━━━━━ Information shown ━━━━━

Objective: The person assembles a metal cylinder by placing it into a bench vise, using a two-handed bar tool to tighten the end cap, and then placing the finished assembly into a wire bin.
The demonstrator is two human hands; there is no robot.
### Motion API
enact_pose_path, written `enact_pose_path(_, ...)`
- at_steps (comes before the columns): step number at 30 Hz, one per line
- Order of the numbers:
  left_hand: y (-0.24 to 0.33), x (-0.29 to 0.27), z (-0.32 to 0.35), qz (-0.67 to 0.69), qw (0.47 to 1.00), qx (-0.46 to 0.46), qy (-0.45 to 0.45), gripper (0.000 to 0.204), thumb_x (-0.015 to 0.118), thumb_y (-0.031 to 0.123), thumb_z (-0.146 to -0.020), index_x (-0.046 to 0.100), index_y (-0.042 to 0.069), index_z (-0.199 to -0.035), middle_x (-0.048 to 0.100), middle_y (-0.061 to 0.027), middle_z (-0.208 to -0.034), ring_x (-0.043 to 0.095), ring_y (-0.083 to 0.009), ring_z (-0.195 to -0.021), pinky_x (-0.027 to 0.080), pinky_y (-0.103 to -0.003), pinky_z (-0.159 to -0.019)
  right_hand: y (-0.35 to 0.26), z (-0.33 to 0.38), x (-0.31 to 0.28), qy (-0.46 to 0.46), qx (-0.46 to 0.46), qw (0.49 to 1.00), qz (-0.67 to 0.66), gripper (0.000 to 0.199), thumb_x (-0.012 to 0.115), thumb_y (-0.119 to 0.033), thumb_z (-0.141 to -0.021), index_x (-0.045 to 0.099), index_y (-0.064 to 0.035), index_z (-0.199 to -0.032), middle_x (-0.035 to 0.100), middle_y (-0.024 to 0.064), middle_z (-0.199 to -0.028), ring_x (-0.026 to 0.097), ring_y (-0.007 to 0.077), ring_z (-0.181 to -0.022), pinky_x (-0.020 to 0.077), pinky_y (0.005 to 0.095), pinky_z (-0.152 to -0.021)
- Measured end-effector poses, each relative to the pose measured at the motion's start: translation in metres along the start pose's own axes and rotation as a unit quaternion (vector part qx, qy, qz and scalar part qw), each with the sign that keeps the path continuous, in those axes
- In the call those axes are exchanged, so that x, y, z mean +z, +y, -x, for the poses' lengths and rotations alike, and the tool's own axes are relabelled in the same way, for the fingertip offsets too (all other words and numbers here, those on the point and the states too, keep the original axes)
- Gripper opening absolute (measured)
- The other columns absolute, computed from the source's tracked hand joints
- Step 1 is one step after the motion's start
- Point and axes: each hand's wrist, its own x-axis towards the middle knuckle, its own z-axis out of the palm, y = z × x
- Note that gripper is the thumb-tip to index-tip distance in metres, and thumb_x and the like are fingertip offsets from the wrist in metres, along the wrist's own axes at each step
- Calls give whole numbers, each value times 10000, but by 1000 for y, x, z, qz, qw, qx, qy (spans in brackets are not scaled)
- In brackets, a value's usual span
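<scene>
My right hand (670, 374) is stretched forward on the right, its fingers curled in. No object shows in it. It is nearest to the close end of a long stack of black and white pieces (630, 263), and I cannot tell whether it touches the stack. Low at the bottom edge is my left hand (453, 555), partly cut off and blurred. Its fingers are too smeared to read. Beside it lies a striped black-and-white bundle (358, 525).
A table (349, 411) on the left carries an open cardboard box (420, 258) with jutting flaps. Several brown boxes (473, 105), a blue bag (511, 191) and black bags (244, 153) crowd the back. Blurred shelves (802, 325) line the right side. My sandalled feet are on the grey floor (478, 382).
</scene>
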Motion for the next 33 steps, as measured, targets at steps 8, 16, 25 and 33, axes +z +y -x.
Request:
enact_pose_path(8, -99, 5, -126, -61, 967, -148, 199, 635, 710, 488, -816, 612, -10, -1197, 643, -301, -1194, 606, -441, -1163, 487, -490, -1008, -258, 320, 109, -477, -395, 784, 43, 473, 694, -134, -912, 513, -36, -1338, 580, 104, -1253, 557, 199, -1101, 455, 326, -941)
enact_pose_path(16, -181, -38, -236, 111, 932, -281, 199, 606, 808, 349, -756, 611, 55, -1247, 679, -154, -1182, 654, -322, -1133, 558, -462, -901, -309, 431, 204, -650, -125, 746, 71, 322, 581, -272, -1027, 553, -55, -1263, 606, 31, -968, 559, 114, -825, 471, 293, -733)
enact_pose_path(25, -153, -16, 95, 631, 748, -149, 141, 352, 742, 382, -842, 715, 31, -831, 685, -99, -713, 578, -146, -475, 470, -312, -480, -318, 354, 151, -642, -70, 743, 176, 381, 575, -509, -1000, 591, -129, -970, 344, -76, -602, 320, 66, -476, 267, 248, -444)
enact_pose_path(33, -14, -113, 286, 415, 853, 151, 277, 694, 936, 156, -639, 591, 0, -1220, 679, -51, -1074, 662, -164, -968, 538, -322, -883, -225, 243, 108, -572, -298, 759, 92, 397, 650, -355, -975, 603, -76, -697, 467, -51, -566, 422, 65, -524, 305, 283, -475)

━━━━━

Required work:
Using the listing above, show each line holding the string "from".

Task solution:
- The other columns absolute, computed from the source's tracked hand joints
- Note that gripper is the thumb-tip to index-tip distance in metres, and thumb_x and the like are fingertip offsets from the wrist in metres, along the wrist's own axes at each step

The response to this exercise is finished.